Previous studies examining gC1qR have identified its presence in endothelial cells of the brain microvasculature and its role in the activation of the classical complement pathway (Yin et al., 2007). Although C1 inhibitors have been used as targeted therapies for edema formation following stroke (Weiss et al., 2020; Mercurio et al., 2021), the role gC1qR plays in edema formation post-stroke and its potential for being a therapeutic target have yet to be investigated. This paper aims to summarize recent research regarding gC1qR, particularly its role in bradykinin formation and, thus, a subsequent role in inflammation and edema development following ischemic stroke. We hope that with this review, we make a meaningful case that future research should investigate gC1qR as a potential therapeutic target in ameliorating post-stroke inflammation and edema formation.

gC1qR is a ubiquitously expressed, versatile binding protein that has been identified in multiple cellular compartments, including the mitochondrial matrix, cell surface, nucleus, and endoplasmic reticulum (Dembitzer et al., 2012). C1q, a complement component involved in the classical activation pathway, is a well-characterized binding partner of gC1qR, a receptor often described as a chaperone-like regulatory protein (Ghebrehiwet et al., 1994; Lynch et al., 1997; Rozanov et al., 2002). However, vitronectin (Lim et al., 1996), Factor XII, high molecular weight kininogen (HK) (Herwald et al., 1996), membrane type-1 metalloproteinase (MT1-MMP) (Rozanov et al., 2002), HIV Tat, and nuclear splicing factor 2 are ligands that also interact with this highly conserved protein and are involved in a diverse array of physiologic and pathophysiologic phenomena (Storz et al., 2000; Fogal et al., 2008; Fausther-Bovendo et al., 2010; Kim et al., 2011).

The structure of gC1qR is intimately connected to its functionality as a critical messenger in multiple signaling pathways. The 33 kDa protein is very acidic (pI = 4.15) and lacks traditional features of a cell surface receptor, such as a consensus motif for a transmembrane domain or a GPI anchor (Pednekar et al., 2016; Ghebrehiwet et al., 2019) gC1qR is composed of three monomers forming a trimer with a doughnut-shaped quaternary structure (Jiang et al., 1999). The receptor has seven anti-parallel β-strands filled by an N-terminal and two C-terminal α-helices, with an inner plasma-exposed surface highly negatively charged. In contrast, the membrane-facing outer ring is neutral or basic. The putative mechanism for cell-surface signaling via gC1qR involves the formation of associations with multiple transmembrane proteins and uses their respective signaling modalities to invoke specific functions (Fausther-Bovendo et al., 2010) gC1qR is unique in that it contains both ITAM and ITIM motifs, a rare structural consideration that reflects the binding protein’s dual ability to promote and inhibit cellular functions (Ghebrehiwet et al., 2019).
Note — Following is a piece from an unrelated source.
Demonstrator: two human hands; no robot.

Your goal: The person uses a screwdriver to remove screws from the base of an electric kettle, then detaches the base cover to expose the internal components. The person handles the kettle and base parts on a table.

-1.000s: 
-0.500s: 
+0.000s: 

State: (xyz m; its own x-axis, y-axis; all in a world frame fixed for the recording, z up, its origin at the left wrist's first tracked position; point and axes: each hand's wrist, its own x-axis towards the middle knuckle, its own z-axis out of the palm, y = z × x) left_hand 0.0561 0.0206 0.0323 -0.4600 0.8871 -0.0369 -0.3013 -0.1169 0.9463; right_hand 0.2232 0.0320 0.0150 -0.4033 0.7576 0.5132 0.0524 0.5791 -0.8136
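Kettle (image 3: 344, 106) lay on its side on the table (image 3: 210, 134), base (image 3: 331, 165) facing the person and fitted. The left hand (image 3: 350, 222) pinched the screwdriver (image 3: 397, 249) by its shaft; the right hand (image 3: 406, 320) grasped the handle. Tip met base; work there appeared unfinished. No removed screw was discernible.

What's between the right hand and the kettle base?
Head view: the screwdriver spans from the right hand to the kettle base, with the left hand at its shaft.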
The involvement of gC1qR in the classical complement pathway is generally associated with its C1q binding activity. gC1qR is involved in classical pathway activation (Ghebrehiwet et al., 2006), through its interaction with the C1q subunit, which results in downstream generation of classical pathway products including C4d, C3b, and C5b-9 (Ghebrehiwet et al., 2006). This gC1qR-C1q-dependent activation of classical pathway products results in inflammatory peptide generation, cellular activation, and lysis (Fosbrink et al., 2005; Ghebrehiwet et al., 2006). More broadly, these complement-associated responses that stem from gC1qR-C1q binding form the basis of tissue destruction and cell death that are implicated in normal physiologic processes and the pathogenesis of inflammatory and infectious conditions.

Beyond complement activation, the intimate association of gC1qR with HK, bradykinin, and other peptides underlies normal physiologic responses, including vascular permeability and coagulation. The receptor protein has been implicated in coagulation through its association with thrombin and vitronectin (Lim et al., 1996; Pednekar et al., 2016). Binding of a vitronectin-thrombin-antithrombin complex to gC1qR, likely mediated through a specific gC1qR-vitronectin association, may form the basis of clearance of vitronectin-containing complexes in blood clots (Lim et al., 1996). C1q and gC1qR have been identified as mediators of dendritic cell development and may be involved in T-cell tolerance and anergy phenotypes (Kouser et al., 2015).

The localization of gC1qR in multiple cellular compartments and tissue types may explain its role in multiple pathophysiologic processes. gC1qR-positive cells generally localize to hypoxic or nutrient-deprived regions in tumor models, most notably in breast cancer, where the mitochondrial protein is overexpressed and located on the extracellular surface (Fogal et al., 2008; Song et al., 2019) gC1qR has also been implicated in atherosclerotic lesions, with a notable presence in activated macrophages (Peerschke et al., 2004; Song et al., 2019).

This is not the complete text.